◆ REQUIRED WORK ◆
In the listing below, print exactly the lines between the line holding "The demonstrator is" and the line holding "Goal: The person", inclusive, and no more.
<<<<
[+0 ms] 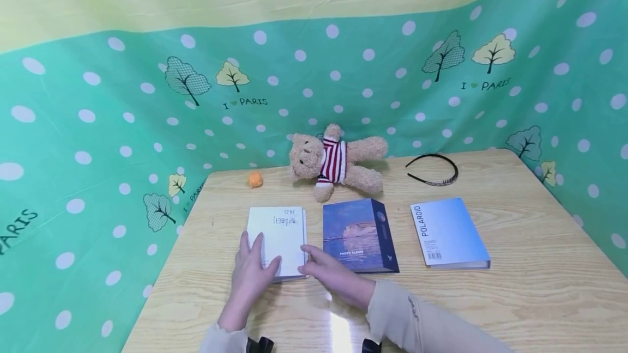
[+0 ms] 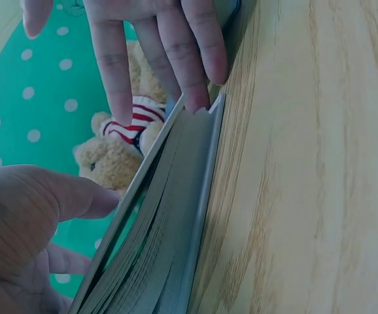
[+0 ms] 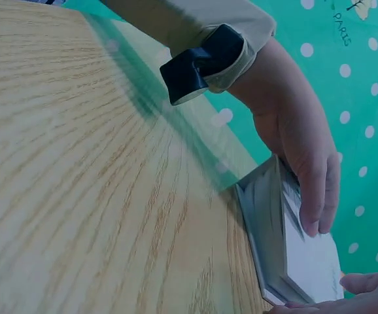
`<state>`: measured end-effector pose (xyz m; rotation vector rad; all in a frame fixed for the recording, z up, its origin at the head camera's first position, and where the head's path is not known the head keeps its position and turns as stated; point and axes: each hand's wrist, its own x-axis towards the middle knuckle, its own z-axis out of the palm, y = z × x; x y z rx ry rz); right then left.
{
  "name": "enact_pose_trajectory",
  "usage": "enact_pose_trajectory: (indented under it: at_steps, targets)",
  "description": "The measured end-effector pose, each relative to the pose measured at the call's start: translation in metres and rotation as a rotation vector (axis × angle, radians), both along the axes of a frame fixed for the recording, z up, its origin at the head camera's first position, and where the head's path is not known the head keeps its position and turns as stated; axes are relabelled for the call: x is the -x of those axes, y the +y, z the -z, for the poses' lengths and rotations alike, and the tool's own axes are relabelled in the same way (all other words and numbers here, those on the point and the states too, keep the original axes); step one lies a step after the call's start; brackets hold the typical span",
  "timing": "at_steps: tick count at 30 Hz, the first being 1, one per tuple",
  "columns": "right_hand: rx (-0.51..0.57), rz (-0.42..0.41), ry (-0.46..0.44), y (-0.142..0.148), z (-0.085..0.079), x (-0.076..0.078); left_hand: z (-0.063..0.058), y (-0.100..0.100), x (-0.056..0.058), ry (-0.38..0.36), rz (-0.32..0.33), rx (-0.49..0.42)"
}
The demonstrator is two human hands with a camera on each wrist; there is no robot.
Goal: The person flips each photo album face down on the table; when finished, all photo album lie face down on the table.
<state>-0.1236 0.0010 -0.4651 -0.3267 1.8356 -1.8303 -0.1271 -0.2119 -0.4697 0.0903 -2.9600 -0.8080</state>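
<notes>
A white photo album [image 1: 278,233] lies flat on the wooden table [image 1: 515,293]. My left hand [image 1: 256,266] rests flat on its near left part, fingers straight. From the right, my right hand [image 1: 314,263] touches the album's near right edge with its fingertips. In the left wrist view the album [image 2: 169,248] is seen edge-on with its pages showing; the right hand's fingertips [image 2: 192,85] sit on the cover's edge and my left thumb [image 2: 78,196] lies beside it. The right wrist view shows the left hand [image 3: 307,163] lying on the album [image 3: 274,242].
To the right of the white album lie a dark blue photo album [image 1: 358,236] and a light blue Polaroid album [image 1: 448,231]. Behind them are a teddy bear [image 1: 336,161], a small orange ball [image 1: 255,180] and a black headband [image 1: 433,169]. A green dotted cloth [image 1: 98,140] walls in the table.
</notes>
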Motion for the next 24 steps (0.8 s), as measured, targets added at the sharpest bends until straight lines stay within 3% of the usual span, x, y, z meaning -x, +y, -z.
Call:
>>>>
◆ YOUR SOLUTION ◆
The demonstrator is two human hands with a camera on each wrist; there is no robot.
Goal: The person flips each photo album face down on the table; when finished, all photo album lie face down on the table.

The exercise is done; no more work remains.